- [TASK DESCRIPTION]: A faithful, word-for-word transcription of all the data is what is needed.

┌─ PROVIDED MATERIAL

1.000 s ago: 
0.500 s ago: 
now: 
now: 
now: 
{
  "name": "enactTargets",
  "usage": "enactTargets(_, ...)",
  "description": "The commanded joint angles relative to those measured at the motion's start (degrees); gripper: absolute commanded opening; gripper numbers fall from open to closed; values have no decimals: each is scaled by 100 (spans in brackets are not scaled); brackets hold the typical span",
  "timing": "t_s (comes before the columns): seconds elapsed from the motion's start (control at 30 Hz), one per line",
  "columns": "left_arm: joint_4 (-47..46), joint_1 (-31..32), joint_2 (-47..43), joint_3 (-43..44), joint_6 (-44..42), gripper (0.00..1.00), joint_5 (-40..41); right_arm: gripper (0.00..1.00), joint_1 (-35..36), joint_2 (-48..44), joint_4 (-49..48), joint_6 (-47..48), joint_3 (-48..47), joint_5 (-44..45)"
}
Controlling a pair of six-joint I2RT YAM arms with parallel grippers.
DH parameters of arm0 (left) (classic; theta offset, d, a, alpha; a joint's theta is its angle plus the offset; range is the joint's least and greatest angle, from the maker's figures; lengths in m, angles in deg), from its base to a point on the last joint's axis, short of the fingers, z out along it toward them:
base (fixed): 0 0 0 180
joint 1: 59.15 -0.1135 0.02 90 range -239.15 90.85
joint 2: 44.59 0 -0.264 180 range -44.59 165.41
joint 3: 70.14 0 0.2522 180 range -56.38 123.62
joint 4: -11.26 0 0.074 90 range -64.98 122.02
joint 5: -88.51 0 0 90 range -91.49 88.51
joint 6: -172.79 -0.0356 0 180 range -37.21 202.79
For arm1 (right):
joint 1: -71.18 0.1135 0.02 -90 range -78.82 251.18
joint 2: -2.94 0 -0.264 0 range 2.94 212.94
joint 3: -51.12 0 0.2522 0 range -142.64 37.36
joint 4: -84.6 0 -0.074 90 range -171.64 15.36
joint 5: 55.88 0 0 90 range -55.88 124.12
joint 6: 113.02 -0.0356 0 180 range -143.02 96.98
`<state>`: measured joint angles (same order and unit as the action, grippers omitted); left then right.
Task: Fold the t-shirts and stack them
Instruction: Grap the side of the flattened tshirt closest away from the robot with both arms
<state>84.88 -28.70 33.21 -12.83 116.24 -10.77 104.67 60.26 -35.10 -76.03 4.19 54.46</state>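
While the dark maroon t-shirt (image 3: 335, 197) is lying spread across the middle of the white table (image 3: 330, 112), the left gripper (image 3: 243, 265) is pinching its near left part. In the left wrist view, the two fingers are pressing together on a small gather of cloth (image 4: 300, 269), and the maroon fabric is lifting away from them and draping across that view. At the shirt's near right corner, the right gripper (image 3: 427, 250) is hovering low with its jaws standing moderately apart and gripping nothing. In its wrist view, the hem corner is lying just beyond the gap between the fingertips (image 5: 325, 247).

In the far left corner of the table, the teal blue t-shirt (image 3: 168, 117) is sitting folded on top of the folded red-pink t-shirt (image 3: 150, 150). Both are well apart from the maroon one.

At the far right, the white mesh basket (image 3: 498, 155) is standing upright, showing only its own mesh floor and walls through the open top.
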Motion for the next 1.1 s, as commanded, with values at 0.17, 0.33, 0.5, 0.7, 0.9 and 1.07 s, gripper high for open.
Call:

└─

- [RESULT FOR THIS EXERCISE]:
1.000 s ago: 
0.500 s ago: 
now: 
now: 
now: 
{
  "name": "enactTargets",
  "usage": "enactTargets(_, ...)",
  "description": "The commanded joint angles relative to those measured at the motion's start (degrees); gripper: absolute commanded opening; gripper numbers fall from open to closed; values have no decimals: each is scaled by 100 (spans in brackets are not scaled); brackets hold the typical span",
  "timing": "t_s (comes before the columns): seconds elapsed from the motion's start (control at 30 Hz), one per line",
  "columns": "left_arm: joint_4 (-47..46), joint_1 (-31..32), joint_2 (-47..43), joint_3 (-43..44), joint_6 (-44..42), gripper (0.00..1.00), joint_5 (-40..41); right_arm: gripper (0.00..1.00), joint_1 (-35..36), joint_2 (-48..44), joint_4 (-49..48), joint_6 (-47..48), joint_3 (-48..47), joint_5 (-44..45)"
}
Controlling a pair of six-joint I2RT YAM arms with parallel grippers.
DH parameters of arm0 (left) (classic; theta offset, d, a, alpha; a joint's theta is its angle plus the offset; range is the joint's least and greatest angle, from the maker's figures; lengths in m, angles in deg), from its base to a point on the last joint's axis, short of the fingers, z out along it toward them:
base (fixed): 0 0 0 180
joint 1: 59.15 -0.1135 0.02 90 range -239.15 90.85
joint 2: 44.59 0 -0.264 180 range -44.59 165.41
joint 3: 70.14 0 0.2522 180 range -56.38 123.62
joint 4: -11.26 0 0.074 90 range -64.98 122.02
joint 5: -88.51 0 0 90 range -91.49 88.51
joint 6: -172.79 -0.0356 0 180 range -37.21 202.79
For arm1 (right):
joint 1: -71.18 0.1135 0.02 -90 range -78.82 251.18
joint 2: -2.94 0 -0.264 0 range 2.94 212.94
joint 3: -51.12 0 0.2522 0 range -142.64 37.36
joint 4: -84.6 0 -0.074 90 range -171.64 15.36
joint 5: 55.88 0 0 90 range -55.88 124.12
joint 6: 113.02 -0.0356 0 180 range -143.02 96.98
`<state>`: measured joint angles (same order and unit as the action, grippers omitted); left then right.
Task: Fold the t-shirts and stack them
Instruction: Grap the side of the flattened tshirt closest away from the robot with both arms
<state>84.88 -28.70 33.21 -12.83 116.24 -10.77 104.67 60.26 -35.10 -76.03 4.19 54.46</state>
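While the dark maroon t-shirt (image 3: 335, 197) is lying spread across the middle of the white table (image 3: 330, 112), the left gripper (image 3: 243, 265) is pinching its near left part. In the left wrist view, the two fingers are pressing together on a small gather of cloth (image 4: 300, 269), and the maroon fabric is lifting away from them and draping across that view. At the shirt's near right corner, the right gripper (image 3: 427, 250) is hovering low with its jaws standing moderately apart and gripping nothing. In its wrist view, the hem corner is lying just beyond the gap between the fingertips (image 5: 325, 247).

In the far left corner of the table, the teal blue t-shirt (image 3: 168, 117) is sitting folded on top of the folded red-pink t-shirt (image 3: 150, 150). Both are well apart from the maroon one.

At the far right, the white mesh basket (image 3: 498, 155) is standing upright, showing only its own mesh floor and walls through the open top.
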Motion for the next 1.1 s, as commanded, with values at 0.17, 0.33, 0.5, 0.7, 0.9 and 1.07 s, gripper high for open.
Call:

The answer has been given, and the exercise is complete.